Publication Details

The book was published by Routledge Press in 2012 as part of their Studies in Twentieth-Century Literature series.

The book begins with a journey through nineteenth-century food writing, tracing the rise and development of three distinct genres—the domestic cookbook, the professional cookbook, and gastronomic literature. During the 1800s, these forms of writing were rigidly gendered. Women penned recipes for the home cook and men wrote recipes for restaurant chefs and crafted essays about the art of eating, or gastronomy. In the 1890s, the American art critic Elizabeth Robins Pennell moved to London, where she wrote for the Pall Mall Gazette.

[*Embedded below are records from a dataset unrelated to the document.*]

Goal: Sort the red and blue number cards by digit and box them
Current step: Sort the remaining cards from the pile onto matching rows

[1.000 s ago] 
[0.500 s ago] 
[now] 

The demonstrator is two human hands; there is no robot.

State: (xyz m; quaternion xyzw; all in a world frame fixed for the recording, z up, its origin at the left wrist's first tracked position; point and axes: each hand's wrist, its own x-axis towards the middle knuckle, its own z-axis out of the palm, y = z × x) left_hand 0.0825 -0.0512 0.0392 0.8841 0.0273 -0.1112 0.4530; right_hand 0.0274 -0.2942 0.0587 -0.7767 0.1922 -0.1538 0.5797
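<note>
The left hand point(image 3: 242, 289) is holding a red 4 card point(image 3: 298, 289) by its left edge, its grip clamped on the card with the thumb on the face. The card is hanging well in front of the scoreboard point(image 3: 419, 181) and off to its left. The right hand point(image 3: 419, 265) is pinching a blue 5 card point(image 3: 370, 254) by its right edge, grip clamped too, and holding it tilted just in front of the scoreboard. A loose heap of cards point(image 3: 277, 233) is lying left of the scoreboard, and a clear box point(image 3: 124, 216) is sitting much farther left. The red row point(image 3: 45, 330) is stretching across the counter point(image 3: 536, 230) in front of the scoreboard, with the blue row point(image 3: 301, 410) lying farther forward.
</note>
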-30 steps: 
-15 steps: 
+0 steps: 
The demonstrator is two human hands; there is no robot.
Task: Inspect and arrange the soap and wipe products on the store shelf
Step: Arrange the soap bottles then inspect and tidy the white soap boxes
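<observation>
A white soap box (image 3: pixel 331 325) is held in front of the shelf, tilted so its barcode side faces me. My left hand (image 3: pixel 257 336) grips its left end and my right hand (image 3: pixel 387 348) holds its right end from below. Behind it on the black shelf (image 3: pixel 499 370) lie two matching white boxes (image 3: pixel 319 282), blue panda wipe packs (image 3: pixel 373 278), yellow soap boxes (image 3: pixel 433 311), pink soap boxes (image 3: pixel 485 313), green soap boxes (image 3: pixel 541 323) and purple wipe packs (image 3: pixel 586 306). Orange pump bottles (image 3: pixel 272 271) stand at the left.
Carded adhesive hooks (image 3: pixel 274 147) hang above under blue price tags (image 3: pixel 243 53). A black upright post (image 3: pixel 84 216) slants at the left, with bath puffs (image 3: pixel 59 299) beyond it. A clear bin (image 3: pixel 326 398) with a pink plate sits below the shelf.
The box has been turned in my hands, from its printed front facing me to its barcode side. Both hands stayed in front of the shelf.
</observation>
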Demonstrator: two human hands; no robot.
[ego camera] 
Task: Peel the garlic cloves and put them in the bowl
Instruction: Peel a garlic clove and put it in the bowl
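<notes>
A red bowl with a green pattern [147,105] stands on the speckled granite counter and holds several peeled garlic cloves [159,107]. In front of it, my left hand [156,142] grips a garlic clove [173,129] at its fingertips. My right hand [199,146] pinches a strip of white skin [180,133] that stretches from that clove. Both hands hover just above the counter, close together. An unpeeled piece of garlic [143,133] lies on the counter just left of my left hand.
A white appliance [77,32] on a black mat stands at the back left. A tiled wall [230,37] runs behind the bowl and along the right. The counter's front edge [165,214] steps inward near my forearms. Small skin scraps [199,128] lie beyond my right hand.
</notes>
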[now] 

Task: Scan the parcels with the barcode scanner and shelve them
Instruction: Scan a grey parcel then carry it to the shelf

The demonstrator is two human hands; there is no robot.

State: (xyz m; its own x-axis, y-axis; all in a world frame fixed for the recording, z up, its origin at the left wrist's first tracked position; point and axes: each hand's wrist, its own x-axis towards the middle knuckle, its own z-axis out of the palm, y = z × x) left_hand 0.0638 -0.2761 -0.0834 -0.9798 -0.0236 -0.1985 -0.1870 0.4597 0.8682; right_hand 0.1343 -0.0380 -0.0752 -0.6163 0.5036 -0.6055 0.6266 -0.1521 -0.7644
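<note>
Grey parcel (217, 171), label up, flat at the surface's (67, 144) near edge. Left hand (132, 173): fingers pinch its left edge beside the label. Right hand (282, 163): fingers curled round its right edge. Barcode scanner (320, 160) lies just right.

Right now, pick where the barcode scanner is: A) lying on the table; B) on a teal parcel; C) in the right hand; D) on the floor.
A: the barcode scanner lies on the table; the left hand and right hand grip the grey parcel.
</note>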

Charged with writing a "cookery column," Pennell chose instead to write about the art of eating, embracing the sensually grounded languages of aestheticism and gastronomy. By depicting her column as an artistic medium and showcasing the link between an educated palate and creative expression, Pennell shifted her own position from art critic to literary artist of the appetites, a move that initiated the figuration of female pleasure in English-language food writing. Aesthetic Pleasure charts the development of women's gastronomic literature over the course of the twentieth century, dwelling on the works of Pennell, M. F. K. Fisher, Alice B. Toklas, Elizabeth David, Vertamae Smart Grovesnor, Patience Gray, and Monique Truong.